:: What you are asked to do ::
Check each line of the material, and show the ones that include the word "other".

:: Data ::
-------------------------

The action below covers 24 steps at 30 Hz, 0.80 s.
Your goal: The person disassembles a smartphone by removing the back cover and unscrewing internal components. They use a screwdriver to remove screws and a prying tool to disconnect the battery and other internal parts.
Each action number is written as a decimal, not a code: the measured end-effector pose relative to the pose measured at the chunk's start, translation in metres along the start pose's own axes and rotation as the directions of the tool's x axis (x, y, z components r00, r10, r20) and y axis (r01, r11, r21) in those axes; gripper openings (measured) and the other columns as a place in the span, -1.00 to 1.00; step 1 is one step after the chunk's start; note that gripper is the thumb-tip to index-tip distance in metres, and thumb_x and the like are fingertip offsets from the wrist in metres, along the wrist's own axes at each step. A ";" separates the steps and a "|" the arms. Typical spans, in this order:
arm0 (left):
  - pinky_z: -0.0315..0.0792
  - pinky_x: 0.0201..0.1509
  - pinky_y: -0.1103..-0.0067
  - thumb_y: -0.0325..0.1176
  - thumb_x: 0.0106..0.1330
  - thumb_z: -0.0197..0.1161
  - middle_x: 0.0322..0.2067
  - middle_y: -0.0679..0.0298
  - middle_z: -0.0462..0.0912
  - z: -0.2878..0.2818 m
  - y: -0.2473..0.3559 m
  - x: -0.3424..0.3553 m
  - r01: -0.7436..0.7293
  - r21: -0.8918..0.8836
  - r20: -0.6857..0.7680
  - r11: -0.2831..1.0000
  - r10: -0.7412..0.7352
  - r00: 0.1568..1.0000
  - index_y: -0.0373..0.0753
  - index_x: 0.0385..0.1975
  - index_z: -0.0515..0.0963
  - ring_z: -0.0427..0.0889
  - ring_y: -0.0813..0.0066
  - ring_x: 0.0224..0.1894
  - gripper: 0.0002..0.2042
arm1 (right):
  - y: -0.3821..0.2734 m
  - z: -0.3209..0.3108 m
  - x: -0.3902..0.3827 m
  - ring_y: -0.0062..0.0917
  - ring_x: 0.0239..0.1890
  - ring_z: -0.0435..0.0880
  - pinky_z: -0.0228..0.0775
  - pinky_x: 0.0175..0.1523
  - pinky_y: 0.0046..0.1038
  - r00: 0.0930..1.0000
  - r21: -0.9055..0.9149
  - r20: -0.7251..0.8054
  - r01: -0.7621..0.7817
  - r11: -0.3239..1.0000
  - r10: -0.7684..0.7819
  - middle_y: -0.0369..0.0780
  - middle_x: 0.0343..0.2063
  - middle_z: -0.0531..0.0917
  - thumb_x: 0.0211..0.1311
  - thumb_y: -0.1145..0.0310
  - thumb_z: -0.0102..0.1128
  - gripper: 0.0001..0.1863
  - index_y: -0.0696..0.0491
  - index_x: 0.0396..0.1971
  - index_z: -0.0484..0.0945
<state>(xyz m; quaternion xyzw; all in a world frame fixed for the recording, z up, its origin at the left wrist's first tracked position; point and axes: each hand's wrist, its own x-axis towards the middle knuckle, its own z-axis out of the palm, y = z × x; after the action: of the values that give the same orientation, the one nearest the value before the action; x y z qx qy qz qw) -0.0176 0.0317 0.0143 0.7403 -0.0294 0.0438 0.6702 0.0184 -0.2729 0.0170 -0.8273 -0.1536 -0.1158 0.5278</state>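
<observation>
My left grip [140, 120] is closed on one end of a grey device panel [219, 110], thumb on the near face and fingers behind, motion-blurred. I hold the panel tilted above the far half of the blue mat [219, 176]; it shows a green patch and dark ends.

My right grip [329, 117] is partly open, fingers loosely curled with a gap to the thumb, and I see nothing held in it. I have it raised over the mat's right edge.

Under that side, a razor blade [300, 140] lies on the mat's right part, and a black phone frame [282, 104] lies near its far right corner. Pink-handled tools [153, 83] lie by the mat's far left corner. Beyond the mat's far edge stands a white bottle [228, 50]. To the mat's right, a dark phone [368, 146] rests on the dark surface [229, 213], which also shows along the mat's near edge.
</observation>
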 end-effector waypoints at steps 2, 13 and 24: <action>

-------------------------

:: Expected output ::
Your goal: The person disassembles a smartphone by removing the back cover and unscrewing internal components. They use a screwdriver to remove screws and a prying tool to disconnect the battery and other internal parts.
Each action number is written as a decimal, not a code: the measured end-effector pose relative to the pose measured at the chunk's start, translation in metres along the start pose's own axes and rotation as the directions of the tool's x axis (x, y, z components r00, r10, r20) and y axis (r01, r11, r21) in those axes; gripper openings (measured) and the other columns as a place in the span, -1.00 to 1.00; step 1 is one step after the chunk's start; note that gripper is the thumb-tip to index-tip distance in metres, and thumb_x and the like are fingertip offsets from the wrist in metres, along the wrist's own axes at each step. A ";" separates the steps and a "|" the arms. Typical spans, in this order:

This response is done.